### Task to complete
Determine how many lines in the listing below contain "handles", then give only that number.

════════════════════

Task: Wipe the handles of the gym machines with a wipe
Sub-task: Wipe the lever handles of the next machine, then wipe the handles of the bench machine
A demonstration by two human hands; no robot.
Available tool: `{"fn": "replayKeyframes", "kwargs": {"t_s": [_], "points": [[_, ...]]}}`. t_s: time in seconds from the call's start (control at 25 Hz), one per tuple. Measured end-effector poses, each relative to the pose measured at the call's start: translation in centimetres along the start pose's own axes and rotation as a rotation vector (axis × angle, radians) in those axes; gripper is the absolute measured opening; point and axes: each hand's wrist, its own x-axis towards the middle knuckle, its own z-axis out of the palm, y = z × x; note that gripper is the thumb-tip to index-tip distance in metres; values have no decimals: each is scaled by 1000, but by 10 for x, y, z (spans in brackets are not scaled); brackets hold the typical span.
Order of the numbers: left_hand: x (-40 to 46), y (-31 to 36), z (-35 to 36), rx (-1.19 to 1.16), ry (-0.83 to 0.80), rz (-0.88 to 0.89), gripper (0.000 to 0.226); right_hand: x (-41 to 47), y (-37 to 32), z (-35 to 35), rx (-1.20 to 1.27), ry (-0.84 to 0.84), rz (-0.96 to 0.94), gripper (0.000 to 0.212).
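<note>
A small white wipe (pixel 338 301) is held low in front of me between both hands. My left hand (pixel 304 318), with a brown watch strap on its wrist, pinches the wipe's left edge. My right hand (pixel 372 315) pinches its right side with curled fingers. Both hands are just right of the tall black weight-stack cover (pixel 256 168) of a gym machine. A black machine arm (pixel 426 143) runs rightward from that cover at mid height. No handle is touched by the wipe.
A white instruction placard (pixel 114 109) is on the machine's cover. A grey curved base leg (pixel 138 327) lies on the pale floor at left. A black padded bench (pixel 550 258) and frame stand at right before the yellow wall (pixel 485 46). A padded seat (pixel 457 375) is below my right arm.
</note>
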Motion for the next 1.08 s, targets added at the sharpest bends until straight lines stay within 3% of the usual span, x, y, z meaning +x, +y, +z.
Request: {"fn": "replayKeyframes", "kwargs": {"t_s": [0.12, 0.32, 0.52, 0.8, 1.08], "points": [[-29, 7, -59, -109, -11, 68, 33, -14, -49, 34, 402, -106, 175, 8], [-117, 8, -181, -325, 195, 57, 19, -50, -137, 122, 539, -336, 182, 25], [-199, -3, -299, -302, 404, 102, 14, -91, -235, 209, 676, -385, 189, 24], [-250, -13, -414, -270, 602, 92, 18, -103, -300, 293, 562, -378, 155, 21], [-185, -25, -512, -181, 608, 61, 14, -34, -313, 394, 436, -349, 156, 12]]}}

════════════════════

### Written answer
2